Current implementation is:

def _process_number_stream(data_vals: str) -> list[float]:
    number_stream = re.sub(r"[;,]", " ", data_vals)
    number_stream = re.sub(r"\\[|\\]", " ", number_stream)
    number_stream = re.sub(r"^\\s+|\\s+$", "", number_stream)
    number_stream = [val for val in number_stream.split()]
    number_stream = [re.sub(r"[\\(\\)a-dA-Df-zF-Z]", "", val) for val in number_stream]
    number_stream = [float(val) for val in number_stream]
    return number_stream

The issues is that the regexp r"[\\(\\)a-dA-Df-zF-Z]" is too strict and remove valid values such as NaN, in python it is possible to get a float from float("NaN").
I think it would be more correct to remove that line.

Reproducible example

  • Post a minimal reproducible example (MRE) so the maintainer can troubleshoot the problems you identify.

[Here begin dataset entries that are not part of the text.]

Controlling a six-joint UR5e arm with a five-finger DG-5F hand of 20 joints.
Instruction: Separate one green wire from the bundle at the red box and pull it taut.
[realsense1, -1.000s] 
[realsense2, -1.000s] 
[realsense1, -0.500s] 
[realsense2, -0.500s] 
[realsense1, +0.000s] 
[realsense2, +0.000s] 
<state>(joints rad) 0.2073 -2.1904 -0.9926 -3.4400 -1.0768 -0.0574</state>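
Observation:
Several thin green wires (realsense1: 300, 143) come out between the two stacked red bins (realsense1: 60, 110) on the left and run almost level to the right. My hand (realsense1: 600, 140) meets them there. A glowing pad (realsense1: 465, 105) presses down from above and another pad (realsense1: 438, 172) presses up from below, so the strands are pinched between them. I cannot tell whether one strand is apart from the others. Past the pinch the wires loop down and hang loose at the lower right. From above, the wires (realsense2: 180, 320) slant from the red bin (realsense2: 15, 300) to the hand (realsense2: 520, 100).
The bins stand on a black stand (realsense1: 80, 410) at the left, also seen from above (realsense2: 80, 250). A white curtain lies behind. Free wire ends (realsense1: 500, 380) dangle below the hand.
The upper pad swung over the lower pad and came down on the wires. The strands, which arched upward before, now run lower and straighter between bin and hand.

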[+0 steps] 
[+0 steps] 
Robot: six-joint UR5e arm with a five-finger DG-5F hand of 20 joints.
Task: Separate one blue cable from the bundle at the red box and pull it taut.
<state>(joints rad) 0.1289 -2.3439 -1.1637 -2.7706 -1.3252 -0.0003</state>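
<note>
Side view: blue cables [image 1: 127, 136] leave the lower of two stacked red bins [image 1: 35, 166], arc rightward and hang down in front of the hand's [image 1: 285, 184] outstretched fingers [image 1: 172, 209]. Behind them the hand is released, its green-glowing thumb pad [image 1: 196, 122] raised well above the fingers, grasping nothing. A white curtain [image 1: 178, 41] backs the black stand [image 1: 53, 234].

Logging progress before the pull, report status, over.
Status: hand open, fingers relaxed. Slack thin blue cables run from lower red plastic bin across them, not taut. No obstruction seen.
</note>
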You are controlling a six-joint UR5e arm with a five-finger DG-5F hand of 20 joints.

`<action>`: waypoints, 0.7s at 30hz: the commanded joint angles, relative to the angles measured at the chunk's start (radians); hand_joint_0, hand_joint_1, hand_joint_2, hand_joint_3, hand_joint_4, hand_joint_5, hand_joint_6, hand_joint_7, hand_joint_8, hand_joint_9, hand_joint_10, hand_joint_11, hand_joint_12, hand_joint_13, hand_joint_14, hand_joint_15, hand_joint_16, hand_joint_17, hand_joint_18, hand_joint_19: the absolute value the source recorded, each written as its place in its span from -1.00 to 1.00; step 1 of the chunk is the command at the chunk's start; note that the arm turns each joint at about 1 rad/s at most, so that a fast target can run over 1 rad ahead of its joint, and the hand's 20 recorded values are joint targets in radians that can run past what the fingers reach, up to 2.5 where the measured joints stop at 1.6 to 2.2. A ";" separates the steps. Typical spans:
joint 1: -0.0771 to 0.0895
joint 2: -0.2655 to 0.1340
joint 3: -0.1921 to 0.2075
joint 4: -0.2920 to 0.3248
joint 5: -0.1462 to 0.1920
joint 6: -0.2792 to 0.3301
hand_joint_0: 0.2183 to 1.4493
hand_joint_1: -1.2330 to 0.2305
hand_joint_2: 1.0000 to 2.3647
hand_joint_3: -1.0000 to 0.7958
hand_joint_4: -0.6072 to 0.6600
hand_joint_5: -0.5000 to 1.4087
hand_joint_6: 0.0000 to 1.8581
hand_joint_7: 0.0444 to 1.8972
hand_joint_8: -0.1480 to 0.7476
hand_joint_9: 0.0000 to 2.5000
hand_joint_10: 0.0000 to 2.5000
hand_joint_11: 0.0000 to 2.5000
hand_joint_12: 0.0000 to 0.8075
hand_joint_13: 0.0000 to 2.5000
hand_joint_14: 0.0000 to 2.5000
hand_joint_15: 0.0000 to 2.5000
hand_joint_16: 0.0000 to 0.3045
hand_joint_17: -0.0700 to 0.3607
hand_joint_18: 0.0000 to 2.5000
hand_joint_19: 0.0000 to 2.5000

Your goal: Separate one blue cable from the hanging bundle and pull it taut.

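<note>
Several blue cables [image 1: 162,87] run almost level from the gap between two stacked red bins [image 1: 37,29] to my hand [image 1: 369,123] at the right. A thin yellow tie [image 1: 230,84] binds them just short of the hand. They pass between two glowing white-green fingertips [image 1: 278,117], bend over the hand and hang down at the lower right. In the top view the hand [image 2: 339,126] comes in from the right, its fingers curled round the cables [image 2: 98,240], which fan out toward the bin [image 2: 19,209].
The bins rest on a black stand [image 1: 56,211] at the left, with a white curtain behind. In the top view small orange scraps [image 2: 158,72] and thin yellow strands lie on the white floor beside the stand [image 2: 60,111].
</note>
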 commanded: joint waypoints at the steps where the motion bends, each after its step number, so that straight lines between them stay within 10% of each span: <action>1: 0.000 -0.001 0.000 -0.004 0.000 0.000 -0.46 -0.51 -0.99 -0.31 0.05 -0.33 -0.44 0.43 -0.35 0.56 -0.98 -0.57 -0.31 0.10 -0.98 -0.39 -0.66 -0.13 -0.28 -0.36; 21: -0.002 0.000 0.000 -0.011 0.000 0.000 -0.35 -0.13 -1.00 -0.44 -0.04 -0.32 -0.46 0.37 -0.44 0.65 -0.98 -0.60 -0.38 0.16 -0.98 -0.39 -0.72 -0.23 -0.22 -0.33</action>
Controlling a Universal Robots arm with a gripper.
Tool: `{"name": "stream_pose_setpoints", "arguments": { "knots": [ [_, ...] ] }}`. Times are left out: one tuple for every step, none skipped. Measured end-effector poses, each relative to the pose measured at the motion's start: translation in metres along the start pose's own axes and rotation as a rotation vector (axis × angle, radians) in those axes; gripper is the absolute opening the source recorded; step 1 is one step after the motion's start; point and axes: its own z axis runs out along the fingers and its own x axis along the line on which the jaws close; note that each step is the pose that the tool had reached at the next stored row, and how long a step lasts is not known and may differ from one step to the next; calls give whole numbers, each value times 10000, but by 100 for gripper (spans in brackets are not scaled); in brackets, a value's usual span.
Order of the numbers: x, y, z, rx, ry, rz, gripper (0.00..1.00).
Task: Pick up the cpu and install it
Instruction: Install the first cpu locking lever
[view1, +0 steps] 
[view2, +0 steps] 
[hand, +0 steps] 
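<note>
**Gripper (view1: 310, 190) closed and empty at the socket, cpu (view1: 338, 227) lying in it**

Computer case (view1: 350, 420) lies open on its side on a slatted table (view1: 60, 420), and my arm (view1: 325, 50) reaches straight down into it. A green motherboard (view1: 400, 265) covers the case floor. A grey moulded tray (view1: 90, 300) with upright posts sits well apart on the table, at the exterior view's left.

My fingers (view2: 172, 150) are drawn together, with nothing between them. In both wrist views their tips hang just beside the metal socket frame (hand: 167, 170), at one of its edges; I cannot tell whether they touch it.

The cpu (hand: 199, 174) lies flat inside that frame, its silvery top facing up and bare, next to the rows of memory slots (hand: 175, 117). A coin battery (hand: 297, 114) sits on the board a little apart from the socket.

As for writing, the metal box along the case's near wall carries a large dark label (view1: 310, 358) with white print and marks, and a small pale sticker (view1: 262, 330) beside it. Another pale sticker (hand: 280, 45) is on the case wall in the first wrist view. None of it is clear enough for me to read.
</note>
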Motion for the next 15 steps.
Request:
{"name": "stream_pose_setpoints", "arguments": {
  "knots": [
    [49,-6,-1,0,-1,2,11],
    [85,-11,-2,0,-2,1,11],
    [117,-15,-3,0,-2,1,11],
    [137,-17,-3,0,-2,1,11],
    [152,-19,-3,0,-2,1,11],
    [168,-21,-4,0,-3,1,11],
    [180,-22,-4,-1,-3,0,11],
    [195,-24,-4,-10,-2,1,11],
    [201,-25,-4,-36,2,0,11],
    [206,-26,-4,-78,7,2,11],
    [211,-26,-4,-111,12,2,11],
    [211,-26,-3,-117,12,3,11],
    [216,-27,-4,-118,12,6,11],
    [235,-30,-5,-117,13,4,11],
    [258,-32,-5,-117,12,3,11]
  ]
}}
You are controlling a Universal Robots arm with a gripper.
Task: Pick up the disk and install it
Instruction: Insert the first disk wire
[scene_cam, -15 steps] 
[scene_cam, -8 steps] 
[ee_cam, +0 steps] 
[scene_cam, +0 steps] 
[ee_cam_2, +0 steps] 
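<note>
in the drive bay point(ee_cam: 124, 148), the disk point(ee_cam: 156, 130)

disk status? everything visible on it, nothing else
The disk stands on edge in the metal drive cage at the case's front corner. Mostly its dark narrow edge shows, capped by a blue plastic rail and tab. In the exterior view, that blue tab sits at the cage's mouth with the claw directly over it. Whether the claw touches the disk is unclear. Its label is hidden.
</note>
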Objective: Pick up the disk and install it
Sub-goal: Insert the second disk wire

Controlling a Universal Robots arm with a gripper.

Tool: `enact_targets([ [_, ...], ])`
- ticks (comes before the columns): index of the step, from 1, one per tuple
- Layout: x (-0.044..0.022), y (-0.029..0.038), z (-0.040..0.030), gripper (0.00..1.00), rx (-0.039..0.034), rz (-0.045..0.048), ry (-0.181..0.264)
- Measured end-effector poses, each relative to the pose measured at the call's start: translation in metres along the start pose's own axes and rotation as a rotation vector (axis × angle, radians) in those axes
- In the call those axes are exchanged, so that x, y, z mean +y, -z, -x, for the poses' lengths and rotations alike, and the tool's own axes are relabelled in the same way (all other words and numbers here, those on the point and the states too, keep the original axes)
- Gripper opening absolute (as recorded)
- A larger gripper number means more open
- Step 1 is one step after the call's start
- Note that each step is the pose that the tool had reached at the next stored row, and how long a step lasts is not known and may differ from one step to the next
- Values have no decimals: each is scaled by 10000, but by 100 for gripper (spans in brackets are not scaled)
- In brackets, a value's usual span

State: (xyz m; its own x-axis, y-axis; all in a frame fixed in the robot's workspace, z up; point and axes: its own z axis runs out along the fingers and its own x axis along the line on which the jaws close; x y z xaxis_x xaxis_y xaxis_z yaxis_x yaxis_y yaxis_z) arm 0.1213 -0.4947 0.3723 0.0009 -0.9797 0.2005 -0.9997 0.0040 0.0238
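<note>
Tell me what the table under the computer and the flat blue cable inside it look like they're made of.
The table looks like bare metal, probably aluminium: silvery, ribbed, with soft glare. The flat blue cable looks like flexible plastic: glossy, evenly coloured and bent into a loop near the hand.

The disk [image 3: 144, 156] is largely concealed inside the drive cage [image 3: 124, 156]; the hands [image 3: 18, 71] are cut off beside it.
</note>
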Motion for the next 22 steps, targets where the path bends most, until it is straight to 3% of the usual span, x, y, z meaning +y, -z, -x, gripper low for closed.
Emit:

A reproducible example is:
    • Runnable: post enough code and data so any onlooker can create the error on their own computer.
    • Minimal: reduce runtime wherever possible and remove complicated details that are irrelevant to the issue at hand.
    • Readable: format your code according to the Style Guide for Python Code.
>>> from great_tables._formats import _process_number_stream
>>> _process_number_stream("1 2 3 NaN NaN NaN 7 8 9 10 11 12")
Traceback (most recent call last):
  Cell In[159], line 1
    _process_number_stream("1 2 3 NaN NaN NaN 7 8 9 10 11 12")
  File /src/.venv/lib/python3.13/site-packages/great_tables/_formats.py:5184 in _process_number_stream
    number_stream = [float(val) for val in number_stream]
ValueError: could not convert string to float: ''

However, in python these values are fine: nan, NaN, etc.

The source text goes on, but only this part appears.